Po krótkiej rozgrzewce poszliśmy na start pod Bramę Krakowską. Atmosfera gorąca, jest około 1000 uczestników, pełne słońce, temperatura wciąż rośnie: w powietrzu jest 24-25 stopni Celsjusza, ale przy asfalcie termometr wskazuje 32 stopnie.
O godz. 9:00 minister Joanna Mucha wystrzeliła z pistoletu dając sygnał do startu. Ministerstwo Sportu zostało sponsorem biegu. Dobrze, że oprócz koncertu Madonny podatnicy dopłacili również do maratonu w Lublinie. To znacznie lepszy cel.
Zaczynamy zbiegiem w dół, ale zaraz zaczynają się podbiegi. Trasa jest dosyć trudna, właściwie jest niewiele odcinków płaskich, cały czas biegniemy w górę lub w dół, chociaż są to dosyć łagodne wzniesienia. Upał daje się mocno we znaki, choć początkowo wieje chłodny wiatr.
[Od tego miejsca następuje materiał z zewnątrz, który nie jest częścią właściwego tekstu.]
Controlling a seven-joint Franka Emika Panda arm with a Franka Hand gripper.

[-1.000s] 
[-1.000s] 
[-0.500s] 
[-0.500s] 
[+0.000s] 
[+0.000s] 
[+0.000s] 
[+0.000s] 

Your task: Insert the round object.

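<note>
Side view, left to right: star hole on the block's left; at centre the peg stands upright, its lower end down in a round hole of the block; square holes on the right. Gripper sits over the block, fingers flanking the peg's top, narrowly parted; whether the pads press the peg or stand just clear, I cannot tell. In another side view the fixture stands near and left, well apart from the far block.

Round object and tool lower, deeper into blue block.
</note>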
Organizatorzy ustawili kilka kurtyn wodnych, ale nie wiele one dają, właściwie przebiegając przez mgłę wodną nie czuć wcale chłodu. Najlepiej sprawdza się polewanie wodą z kubków i butelek. Trasa jest oznaczona co kilometr, nieparzyste kilometry na jezdni, a parzyste oznaczono flagami. W sumie jest to bardzo czytelne. Punkty ?pojenia? ustawiono co 2,5 km jest woda, izotoniki, a w drugiej części biegu banany, czekolady nie zauważyłem może zjedli ją biegnący przede mną.
Na trasie jest trochę kibiców, ale po minach widać, że nie czują po co właściwie biegniemy, Andrzej co chwila ich strofuje, żeby mimo upału trochę poklaskali.
Do połowy biegu idzie mi dość dobrze, trasa jest raczej urozmaicona, bez długich prostych, ale i bez cienia –musimy biec w pełnym słońcu. Połówkę mijam w rozsądnym czasie 1godzina i 55 minut, cały czas kontroluję tętno, staram się nie przekraczać 150 bps, ale widzę że w tym upale mam podwyższone odczyty.
Wybiegamy nareszcie z miasta i robimy długą pętle wokół Zalewu Zembrzyckiego, patrząc na wodę mam ochotę zejść z trasy i trochę popływać. Nadal jest bardzo gorąco, mimo że trasa jest teraz częściowo ocieniona, ale wiatr przestał wiać i jest dosyć duszno.
Po minięciu 25 km zaczynam mieć kłopoty z tempem, dosłownie mnie zatyka, zaczynam też odczuwać trudy ostatnich biegów, pocieszające jest, że nie czuję kolana, o które tak się ostatnio martwię.
W ostatniej części maratonu trochę przyspieszam, ale nie jestem w stanie zrobić dobrego wyniku, przegrywam ze zmęczeniem i upałem. Finiszujemy krótkim podbiegiem pod górę pod lubelskim Zamkiem i wbiegamy na Plac Zamkowy, gdzie ustawiona jest meta.
Z czasem 4:55:38 zajmuję 587/808 miejsce. Powinno być trochę lepiej, ale warunki mi nie sprzyjały, poza tym mało biegałem w tym roku w upale, wymagam jeszcze aklimatyzacji.
Po biegu bardzo czuję nogi, takich zakwasów nie miałem już bardzo dawno.
W sumie bardzo udana impreza i okazja do spotkania ze znajomymi. Sprawna organizacja, dobrze poprowadzona trasa, dobre zaopatrzenie w wodę, a po biegu prysznic.
Oceniam ten debiut jako bardzo udany.